My body is not just the parts of it which are desired. In fact, my body is not merely what is seen. It was given to me by generations of people whom governments, militaries, systems of forced labor, and missionaries have tried repeatedly to destroy. It holds wisdom in the forms of dance, language and movement, springing out on occasion from places in me I did not know existed. It is capable of many things, and incapable of many things, and in that, too, the hard-fought battles of many people live. To love my body is to love all the things it holds inside of it. To respect it is to respect the histories which it carries through its many bloodlines. To desire it is to acknowledge the beauty of anti-colonial struggle, the eloquence of demonized traditions, the pleasures of raging against power. To demand that it be treated with care, consideration and reverence is to demand that my people and their concessions be treated with the same.
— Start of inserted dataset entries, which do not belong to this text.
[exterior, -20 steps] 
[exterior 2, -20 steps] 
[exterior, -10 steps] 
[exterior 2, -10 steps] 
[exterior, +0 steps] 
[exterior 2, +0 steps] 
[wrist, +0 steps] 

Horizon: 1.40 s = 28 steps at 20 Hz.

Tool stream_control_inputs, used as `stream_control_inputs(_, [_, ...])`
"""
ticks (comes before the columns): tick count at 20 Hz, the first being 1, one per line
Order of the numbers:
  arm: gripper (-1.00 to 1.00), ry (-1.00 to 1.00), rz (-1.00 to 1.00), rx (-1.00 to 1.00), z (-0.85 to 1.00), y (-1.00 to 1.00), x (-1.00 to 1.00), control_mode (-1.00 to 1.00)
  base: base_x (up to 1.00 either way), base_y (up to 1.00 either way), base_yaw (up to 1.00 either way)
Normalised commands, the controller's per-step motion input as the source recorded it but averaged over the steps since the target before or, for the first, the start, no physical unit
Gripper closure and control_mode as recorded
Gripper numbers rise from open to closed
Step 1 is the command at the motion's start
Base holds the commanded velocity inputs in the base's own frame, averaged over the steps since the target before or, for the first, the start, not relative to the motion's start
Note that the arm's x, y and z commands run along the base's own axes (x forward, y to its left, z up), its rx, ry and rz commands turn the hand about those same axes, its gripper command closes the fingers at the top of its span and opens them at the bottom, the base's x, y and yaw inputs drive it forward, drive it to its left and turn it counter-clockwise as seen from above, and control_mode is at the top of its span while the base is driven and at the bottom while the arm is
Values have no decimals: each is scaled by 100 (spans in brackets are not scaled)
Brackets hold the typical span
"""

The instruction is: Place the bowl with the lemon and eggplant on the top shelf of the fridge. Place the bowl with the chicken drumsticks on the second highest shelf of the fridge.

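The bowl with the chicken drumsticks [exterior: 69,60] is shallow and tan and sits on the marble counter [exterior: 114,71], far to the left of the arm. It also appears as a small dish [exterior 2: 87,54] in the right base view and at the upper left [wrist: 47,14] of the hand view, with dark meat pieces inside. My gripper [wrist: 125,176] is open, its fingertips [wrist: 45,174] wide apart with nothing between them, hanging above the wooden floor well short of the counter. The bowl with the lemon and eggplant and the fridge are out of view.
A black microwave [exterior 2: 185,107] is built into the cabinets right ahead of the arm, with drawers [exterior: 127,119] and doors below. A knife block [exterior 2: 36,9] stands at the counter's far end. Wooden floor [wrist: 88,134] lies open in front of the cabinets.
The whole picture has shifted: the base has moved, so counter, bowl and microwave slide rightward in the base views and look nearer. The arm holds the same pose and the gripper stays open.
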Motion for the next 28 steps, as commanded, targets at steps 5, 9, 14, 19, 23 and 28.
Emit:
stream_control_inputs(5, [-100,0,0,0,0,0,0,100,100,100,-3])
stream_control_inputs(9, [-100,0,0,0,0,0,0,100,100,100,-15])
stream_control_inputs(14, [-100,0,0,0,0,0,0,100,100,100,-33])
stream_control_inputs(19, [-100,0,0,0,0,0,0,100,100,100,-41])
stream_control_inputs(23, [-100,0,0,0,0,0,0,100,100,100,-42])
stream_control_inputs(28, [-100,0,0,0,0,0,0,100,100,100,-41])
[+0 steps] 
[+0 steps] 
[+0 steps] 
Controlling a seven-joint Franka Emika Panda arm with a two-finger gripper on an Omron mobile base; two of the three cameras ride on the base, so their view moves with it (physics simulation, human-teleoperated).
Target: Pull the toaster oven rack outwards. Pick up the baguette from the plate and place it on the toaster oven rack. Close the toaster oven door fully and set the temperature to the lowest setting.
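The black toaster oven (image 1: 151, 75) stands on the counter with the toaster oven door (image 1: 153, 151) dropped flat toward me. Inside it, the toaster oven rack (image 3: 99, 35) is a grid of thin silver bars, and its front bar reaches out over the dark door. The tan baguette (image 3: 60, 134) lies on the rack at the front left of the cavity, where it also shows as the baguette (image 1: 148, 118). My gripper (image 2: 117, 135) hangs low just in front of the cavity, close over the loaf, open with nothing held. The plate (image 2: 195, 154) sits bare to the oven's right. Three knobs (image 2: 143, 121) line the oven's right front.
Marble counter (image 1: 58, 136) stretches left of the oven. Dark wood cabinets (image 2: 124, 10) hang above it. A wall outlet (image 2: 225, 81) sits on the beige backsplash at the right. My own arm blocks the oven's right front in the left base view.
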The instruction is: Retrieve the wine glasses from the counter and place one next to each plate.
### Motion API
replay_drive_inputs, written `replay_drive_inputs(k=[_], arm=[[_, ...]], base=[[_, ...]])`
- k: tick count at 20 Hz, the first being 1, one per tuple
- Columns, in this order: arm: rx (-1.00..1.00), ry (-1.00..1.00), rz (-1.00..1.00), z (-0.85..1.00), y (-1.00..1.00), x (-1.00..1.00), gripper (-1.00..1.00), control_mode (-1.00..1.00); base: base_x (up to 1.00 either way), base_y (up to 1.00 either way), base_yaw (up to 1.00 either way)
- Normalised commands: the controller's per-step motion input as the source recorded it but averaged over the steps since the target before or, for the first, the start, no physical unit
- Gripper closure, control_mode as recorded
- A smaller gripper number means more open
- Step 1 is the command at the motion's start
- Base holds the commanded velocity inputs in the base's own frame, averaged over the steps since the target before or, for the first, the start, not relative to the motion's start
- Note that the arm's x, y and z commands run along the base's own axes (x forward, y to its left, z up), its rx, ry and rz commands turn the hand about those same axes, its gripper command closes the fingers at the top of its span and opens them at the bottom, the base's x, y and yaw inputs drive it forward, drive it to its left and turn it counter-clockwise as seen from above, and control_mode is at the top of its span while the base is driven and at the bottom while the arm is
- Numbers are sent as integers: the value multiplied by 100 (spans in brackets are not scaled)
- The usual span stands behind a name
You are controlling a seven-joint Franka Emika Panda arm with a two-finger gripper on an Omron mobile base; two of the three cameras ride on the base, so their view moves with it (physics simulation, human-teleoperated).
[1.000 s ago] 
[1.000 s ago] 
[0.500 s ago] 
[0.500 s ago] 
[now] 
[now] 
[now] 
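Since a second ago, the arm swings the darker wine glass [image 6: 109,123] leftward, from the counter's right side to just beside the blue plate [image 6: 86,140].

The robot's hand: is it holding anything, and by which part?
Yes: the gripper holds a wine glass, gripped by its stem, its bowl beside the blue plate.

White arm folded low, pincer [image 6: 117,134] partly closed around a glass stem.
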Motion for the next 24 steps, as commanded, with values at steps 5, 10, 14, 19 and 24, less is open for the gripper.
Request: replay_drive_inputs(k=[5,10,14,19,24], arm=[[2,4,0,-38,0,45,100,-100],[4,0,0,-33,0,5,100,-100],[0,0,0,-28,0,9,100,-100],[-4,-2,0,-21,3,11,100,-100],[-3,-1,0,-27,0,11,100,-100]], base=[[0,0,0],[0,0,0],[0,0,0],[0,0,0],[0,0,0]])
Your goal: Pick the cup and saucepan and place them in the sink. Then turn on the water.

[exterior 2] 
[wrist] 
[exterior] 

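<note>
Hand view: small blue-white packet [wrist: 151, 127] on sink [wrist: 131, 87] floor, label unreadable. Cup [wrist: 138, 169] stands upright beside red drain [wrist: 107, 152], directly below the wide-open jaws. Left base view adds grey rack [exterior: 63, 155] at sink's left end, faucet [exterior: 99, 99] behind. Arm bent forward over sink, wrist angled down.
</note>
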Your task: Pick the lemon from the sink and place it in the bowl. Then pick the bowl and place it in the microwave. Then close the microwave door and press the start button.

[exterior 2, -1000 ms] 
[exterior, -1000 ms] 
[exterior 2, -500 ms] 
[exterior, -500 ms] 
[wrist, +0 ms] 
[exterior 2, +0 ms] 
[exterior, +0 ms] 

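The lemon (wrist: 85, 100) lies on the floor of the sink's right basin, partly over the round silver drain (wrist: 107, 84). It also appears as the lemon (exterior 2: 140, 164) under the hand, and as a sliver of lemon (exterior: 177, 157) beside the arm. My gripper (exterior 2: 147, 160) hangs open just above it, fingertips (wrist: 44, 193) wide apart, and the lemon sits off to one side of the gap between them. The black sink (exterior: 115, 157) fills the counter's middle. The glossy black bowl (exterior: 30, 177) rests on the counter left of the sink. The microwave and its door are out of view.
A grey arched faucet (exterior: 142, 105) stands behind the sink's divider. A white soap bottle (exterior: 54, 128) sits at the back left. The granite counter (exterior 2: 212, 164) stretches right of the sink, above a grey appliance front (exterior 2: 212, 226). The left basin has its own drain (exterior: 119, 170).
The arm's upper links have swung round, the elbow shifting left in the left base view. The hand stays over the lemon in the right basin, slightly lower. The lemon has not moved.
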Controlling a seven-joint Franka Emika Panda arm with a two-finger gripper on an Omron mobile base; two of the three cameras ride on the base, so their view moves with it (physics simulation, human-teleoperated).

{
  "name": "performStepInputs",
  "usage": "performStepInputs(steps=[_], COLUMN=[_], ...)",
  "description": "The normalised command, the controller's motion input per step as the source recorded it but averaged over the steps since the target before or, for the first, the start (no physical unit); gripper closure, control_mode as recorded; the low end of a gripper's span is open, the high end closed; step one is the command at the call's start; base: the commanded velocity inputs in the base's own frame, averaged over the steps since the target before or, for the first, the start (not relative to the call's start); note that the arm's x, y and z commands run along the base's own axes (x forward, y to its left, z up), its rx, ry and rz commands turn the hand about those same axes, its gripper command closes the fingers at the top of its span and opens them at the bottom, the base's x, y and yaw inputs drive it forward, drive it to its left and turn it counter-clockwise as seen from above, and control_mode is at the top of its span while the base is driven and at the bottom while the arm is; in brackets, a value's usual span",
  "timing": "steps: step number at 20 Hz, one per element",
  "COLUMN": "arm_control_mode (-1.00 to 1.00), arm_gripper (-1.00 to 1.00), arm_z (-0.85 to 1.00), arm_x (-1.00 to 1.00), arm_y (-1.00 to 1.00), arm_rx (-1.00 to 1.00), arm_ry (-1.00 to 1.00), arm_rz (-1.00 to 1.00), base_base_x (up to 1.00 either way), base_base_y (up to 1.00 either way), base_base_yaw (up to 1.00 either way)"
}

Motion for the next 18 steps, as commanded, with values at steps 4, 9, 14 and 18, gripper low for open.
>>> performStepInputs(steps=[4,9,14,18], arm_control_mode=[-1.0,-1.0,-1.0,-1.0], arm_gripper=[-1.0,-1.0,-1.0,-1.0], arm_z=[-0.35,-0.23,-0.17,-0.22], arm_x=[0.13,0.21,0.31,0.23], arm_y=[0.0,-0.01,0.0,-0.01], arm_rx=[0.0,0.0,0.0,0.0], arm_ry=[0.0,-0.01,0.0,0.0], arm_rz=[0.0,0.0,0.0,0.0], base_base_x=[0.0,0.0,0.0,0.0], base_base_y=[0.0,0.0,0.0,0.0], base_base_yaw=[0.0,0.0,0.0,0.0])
This manifesto is not just for my sexual and romantic partners to take note of–it is equally for myself. My desires, my spirit, my body and my ancestors are all inseparable. You cannot access one without opening yourself to the complex powers of all the others. Recognizing these links and learning to love them in unison is radical, not only because it takes my body image out of the hands of advertisers, legacies of racism and patriarchy, and the desires of other people. It is a reminder that my physical being, wonderful as it is, is good for more than just sex. It connects me to family and communities of people I love. It supports me as I learn, grown, and come to find my own voice in the world for change. It bonds me to traditions of struggle against violence, genocide and injustice on a global and historical scale. The process of learning to love, trust and respect it is the process of committing to all the people that have given it to me, to carry them and their struggles forward.